# Texas Caviar



## GrannyG (Jan 26, 2007)

TEXAS CAVIAR

2  cans of black-eyed peas, drain only one can
1 small finely diced onion
1 tomato, diced fine
2 avocados, cubed
1/2 can of black olives, cut part of them in half

Pour one small bottle of Catalina Dressing over this mixture and let it get good and cold in the refrigerator. This is so delicious. We also like to add diced fine jalapeño pepper to it, gives it a little fire. Serve with assorted crackers.


----------



## T-roy (Jan 27, 2007)

Hi GannyG,

I've read & saved two of your recipes in the last 5 minutes.
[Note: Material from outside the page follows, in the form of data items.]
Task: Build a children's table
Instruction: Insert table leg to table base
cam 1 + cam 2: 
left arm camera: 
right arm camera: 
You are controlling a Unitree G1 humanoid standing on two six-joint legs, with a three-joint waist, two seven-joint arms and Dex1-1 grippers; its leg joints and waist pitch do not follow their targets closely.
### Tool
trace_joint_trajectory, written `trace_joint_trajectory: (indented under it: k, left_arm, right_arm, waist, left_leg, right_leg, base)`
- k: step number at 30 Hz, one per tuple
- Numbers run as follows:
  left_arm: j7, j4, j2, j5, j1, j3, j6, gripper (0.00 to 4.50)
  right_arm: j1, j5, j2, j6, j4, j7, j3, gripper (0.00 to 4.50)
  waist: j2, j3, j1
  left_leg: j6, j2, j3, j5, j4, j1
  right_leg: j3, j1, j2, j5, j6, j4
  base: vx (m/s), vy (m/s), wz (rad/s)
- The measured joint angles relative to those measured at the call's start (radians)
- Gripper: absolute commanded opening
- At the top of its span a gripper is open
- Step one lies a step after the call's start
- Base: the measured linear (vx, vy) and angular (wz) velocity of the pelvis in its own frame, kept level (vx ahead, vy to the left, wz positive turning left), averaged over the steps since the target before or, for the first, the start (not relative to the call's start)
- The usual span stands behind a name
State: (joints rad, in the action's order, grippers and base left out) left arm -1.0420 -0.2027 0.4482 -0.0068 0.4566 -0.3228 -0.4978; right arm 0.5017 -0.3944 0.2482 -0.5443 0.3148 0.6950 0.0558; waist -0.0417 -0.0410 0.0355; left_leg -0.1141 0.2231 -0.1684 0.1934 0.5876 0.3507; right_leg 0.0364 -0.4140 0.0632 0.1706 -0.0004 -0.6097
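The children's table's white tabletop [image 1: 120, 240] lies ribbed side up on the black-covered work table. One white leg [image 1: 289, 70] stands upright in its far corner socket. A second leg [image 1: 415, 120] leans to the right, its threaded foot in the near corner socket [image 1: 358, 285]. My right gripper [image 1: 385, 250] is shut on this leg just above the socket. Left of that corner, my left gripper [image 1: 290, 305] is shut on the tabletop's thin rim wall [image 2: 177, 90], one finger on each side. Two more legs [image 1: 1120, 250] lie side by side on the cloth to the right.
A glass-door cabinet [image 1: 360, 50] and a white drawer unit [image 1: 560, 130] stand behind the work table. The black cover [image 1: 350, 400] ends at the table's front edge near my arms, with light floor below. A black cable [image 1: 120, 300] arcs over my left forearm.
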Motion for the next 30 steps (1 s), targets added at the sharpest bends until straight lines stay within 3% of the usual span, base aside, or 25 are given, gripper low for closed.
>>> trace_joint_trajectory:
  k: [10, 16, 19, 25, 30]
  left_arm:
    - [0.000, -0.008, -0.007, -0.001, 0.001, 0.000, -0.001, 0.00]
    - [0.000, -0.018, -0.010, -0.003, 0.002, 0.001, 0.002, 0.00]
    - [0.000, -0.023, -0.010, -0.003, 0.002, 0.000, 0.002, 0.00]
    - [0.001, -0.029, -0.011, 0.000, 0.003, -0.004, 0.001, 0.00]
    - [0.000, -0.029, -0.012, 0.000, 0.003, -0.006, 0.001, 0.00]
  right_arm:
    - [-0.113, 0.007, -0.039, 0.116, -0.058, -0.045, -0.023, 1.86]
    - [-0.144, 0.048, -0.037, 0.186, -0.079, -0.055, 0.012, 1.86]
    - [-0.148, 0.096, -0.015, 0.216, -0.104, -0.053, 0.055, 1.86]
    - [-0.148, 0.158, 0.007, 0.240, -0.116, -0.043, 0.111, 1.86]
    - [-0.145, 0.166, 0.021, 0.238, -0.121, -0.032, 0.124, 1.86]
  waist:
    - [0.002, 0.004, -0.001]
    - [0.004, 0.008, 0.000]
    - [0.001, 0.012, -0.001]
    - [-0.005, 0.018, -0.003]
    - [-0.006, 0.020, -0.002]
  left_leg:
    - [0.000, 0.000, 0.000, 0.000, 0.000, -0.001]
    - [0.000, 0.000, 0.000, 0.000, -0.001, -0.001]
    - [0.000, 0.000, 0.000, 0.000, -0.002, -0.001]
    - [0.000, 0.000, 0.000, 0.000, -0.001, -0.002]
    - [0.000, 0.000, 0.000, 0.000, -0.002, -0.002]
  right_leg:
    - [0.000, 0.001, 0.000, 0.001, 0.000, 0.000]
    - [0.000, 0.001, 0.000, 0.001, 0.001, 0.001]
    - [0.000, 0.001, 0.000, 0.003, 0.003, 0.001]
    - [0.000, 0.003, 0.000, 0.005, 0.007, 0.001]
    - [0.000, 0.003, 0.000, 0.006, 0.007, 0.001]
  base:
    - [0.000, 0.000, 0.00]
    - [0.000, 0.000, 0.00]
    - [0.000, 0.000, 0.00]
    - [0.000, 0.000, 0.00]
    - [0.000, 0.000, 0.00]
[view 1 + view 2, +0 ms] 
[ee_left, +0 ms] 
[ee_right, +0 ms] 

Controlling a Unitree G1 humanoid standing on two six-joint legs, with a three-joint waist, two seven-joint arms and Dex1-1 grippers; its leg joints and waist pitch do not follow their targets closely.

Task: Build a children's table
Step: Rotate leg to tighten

Thanks!

Keep on posting!


----------



## Candocook (Jan 28, 2007)

I make something similar--a sweet/sour vinaigrette, peas, red onion, diced green and red bell pepper, tomato, maybe jalapeno.  I like to serve it as a side for  a pulled pork BBQ dinner--or on New Year's Day to serve as the "peas" for good luck.


----------



## QSis (Jan 28, 2007)

GrannyG said:
			
		

> TEXAS CAVIAR
> 
> 2 cans of black-eyed peas, drain only one can
> 1 small finely diced onion
> ...


 
This sounds great to serve as a summer salad, too!  Thanks!

Lee


----------



## Uncle Bob (Jan 28, 2007)

Candocook said:
			
		

> I make something similar--a sweet/sour vinaigrette, peas, red onion, diced green and red bell pepper, tomato, maybe jalapeno. I like to serve it as a side for a pulled pork BBQ dinner--or on New Year's Day to serve as the "peas" for good luck.


 

Where did you get my recipe??


----------



## Candocook (Jan 28, 2007)

Uncle Bob said:
			
		

> Where did you get my recipe??


 
I've been trying to hide from you, you know. Came in through the back door, grabbed it and ran!!   ;o)


----------



## Uncle Bob (Jan 28, 2007)

Ah Haaa! I heard a strange noise a few nites back...I assumed it was only "Aunt Jane" the resident ghost here at Twin Oaks...But now I see it was you!!! Ah well...since it was you...I'll let it slide.(this time)


----------



## kitchenelf (Jan 28, 2007)

It's my recipe too!  lol  I love this stuff - it is also good to use on top of a salad as it's the dressing "included".  I make a vinaigrette versus the Catalina - and I include cilantro and sometimes good fresh corn kernels.


----------



## Uncle Bob (Jan 28, 2007)

kitchenelf said:
			
		

> It's my recipe too! lol I love this stuff - it is also good to use on top of a salad as it's the dressing "included". I make a vinaigrette versus the Catalina - and I include cilantro and sometimes good fresh corn kernels.


 
So you have been slipping in my back door too! Not only did you get the recipe...you got a copy of the variation page! Honestly...the lengths some people will go to for a prize winning recipe


----------



## kitchenelf (Jan 28, 2007)

Didn't you even notice the mess in your kitchen - Candocook and I stayed there and made it!  I guess we forgot to leave you some - sorry


----------



## Uncle Bob (Jan 28, 2007)

I must confess I did not notice the kitchen...as I left very early that morning to go deer hunting...My DW didn't say anything about it. She probably just thought I had been in there...according to her it is always a mess after I have been in there....of course I disagree


----------